As I also said in my letter, John Peel was the only DJ outside of Welsh-language radio who played artists performing in our national language. Yr Anrhefn, Y Cyrff, Gorkis (q.v.), Llwybr Llaethog all featured down the years. Most challenging of all was David R. Edwards' twisted electropop, in which the nearest thing we've ever had to a Mark E. Smith of our very own mused on a variety of messy subjects. This is one of his bouncier numbers, but in the lyrics he still continues his war with cultural conformity.

Bi Lamban - Toumane Diabate with Ballake Sissoko

Back to Mali again, but in a different style, with the Kora duet updating an album which had been recorded some thirty years before by their fathers. A quiet, atmospheric piece (recorded late at night in the Malian parliament building) which gave the lie to the commonly-held notion that Peely only liked loud noises.

Bloody - The Golinski Brothers

A classic piece of post-punk nonsense, and a track which was a regular fixture in the cassette machine when the family Ravenscroft went on long car journeys. John particularly liked the line "Send my Giro to Cairo", and the whole clan would belt out the line "Still, you gotta 'ave a laugh - ha, ha, HA, ha!"
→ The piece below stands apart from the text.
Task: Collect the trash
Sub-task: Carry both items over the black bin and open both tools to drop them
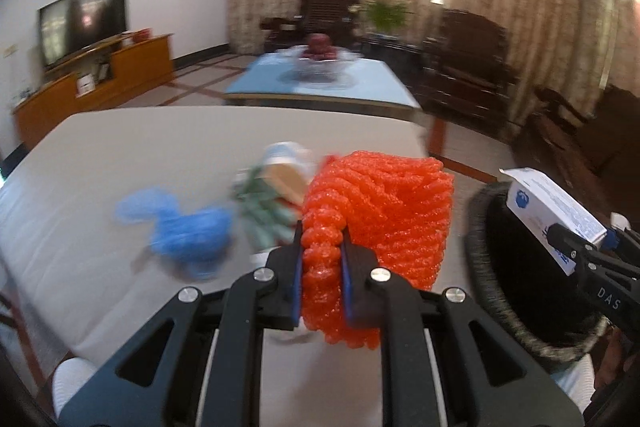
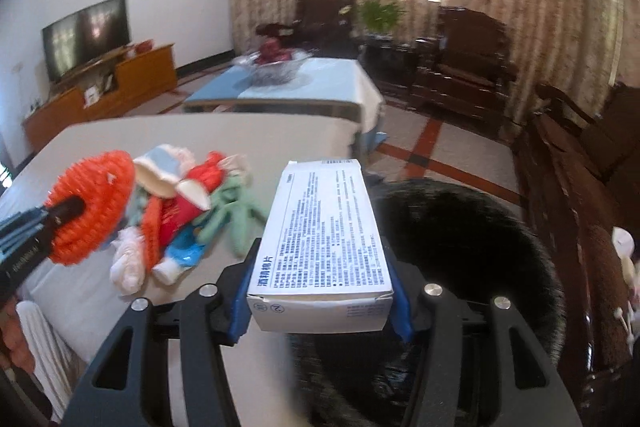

Breaking News - Half Man Half Biscuit

Another track from the DJ's second-favourite band (he said he wanted them buried with him - I don't think he got his way on that one). Nigel Blackwell's unerring eye for contemporary cultural references finds its target once again, including pot-shots at teenagers spitting needlessly, people who own Agas (but don't know how to use them) and celebrities and poseurs galore.

Cognoscenti v. Intelligentsia - Cuban Boys

The Cuban Boys gained such a fan in Peel that he made them honorary members of his family. Although this is their most famous track (narrowly avoiding the fate of being a Christmas #1), they made better ones, including one based on the sounds made by Flossie Ravenscroft's novelty Japanese alarm clock.

Coming Out Soon - Melrose

Who else in the whole world would play rockabilly from Helsinki?

Destroy The Heart - The House Of Love

For some reason I stopped listening to the Peel Wing-Ding at the end of 1988, and didn't go back to it for about ten months. This was the last track I heard before my departure, as it was Number One in the Festive Fifty for '88. A storming piece of indie from the fade-in of jangly guitar to the last-chord echo.